Corresponding Author

Ananth J. Madhuranthakam PhD

Department of Radiology, University of Texas Southwestern Medical Center, Dallas, Texas, USA

Advanced Imaging Research Center, University of Texas Southwestern Medical Center, Dallas, Texas, USA

Address reprint requests to: A.J.M., Department of Radiology, UT Southwestern Medical Center, 5323 Harry Hines Blvd., Dallas, TX 75390-9061. E-mail: [email protected]Search for more papers by this author
First published: 15 September 2018
Citations: 13

Abstract

Background

The 3D short tau inversion recovery (STIR) sequence is routinely used in clinical MRI to achieve robust fat suppression. However, the performance of the commonly used adiabatic inversion pulse, hyperbolic secant (HS), is compromised in challenging areas with increased B0 and B1 inhomogeneities, such as brachial plexus at 3T.

Purpose

To demonstrate the frequency offset corrected inversion (FOCI) pulse as an efficient fat suppression STIR pulse with increased robustness to B0 and B1 inhomogeneities at 3T, compared to the HS pulse.

Study Type

Prospective.

Subjects/Phantom

Initial evaluation was performed in phantoms and one healthy volunteer by varying the B1 field, while subsequent comparison was performed in three healthy volunteers and five patients without varying the B1.

Field Strength/Sequence

3T; 3D TSE-STIR with HS and FOCI pulses.

Assessment

Brachial plexus images were qualitatively evaluated by two musculoskeletal radiologists independently using a four-point grading scale for fat suppression, shading artifacts, and nerve visualization.

Statistical Test

The Wilcoxon signed-rank test with P < 0.05 was considered statistically significant.

Results

Simulations and phantom experiments demonstrated broader bandwidth (2.5 kHz vs. 0.83 kHz, increased B0 robustness) at the same adiabatic threshold and lower adiabatic threshold (5 μT vs. 7 μT at 3.5 ppm, increased B1 robustness) at the same bandwidth with the FOCI pulse compared to the HS pulse With increased bandwidth, the FOCI pulse achieved robust fat suppression even at 50% of maximum B1 strength, while the HS pulse required >75% of maximum B1 strength.
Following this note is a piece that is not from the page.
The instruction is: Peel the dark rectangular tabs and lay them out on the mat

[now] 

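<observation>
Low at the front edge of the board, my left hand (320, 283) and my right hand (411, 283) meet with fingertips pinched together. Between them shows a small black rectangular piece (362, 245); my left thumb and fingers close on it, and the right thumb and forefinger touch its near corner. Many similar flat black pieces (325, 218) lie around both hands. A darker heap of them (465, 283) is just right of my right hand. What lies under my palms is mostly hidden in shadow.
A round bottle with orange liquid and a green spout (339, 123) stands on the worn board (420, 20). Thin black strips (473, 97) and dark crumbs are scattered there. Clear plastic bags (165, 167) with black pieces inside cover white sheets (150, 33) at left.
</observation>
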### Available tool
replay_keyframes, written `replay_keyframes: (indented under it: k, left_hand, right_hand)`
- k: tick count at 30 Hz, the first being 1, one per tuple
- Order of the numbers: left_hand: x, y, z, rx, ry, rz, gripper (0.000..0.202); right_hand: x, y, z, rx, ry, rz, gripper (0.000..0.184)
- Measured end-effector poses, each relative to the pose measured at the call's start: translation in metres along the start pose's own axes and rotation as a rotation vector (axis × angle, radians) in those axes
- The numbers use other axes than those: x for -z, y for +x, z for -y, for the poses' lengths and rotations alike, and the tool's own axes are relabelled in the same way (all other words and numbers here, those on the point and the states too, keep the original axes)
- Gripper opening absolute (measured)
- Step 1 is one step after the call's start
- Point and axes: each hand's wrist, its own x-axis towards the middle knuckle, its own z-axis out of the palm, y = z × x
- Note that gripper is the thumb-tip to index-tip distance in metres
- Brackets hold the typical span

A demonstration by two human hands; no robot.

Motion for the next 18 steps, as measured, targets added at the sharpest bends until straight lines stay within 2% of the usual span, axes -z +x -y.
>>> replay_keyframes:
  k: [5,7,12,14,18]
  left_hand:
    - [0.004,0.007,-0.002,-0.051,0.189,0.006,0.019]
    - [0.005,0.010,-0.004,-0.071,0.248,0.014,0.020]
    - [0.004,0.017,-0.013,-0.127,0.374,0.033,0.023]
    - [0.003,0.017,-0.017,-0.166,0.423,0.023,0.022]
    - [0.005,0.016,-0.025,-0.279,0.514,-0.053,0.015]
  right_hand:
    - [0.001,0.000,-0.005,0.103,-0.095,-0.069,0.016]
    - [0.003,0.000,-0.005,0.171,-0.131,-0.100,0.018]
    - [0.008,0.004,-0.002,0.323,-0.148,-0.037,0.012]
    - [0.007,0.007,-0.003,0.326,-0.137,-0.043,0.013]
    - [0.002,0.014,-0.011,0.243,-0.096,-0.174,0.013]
Compared to the standard 3D TSE-STIR with HS pulse, the FOCI pulse achieved uniform fat suppression (P < 0.05), better nerve visualization (P < 0.05), and minimal shading artifacts (P < 0.01) in brachial plexus at 3T.

Data Conclusion

The FOCI pulse has increased robustness to B0 and B1 inhomogeneities, compared to the HS pulse, and enables uniform fat suppression in brachial plexus at 3T.

Level of Evidence: 1

Techinical Efficacy: Stage 1

J. Magn. Reson. Imaging 2018;48:1104–1111.

Conflict of Interest Statement

I.E.D. is an employee of Philips Healthcare. He provided technical assistance in the implementation of the FOCI pulse and sequence optimization, however, was not involved in human imaging or image analysis. The data remained in the control of the authors, who were not employees of Philips Healthcare.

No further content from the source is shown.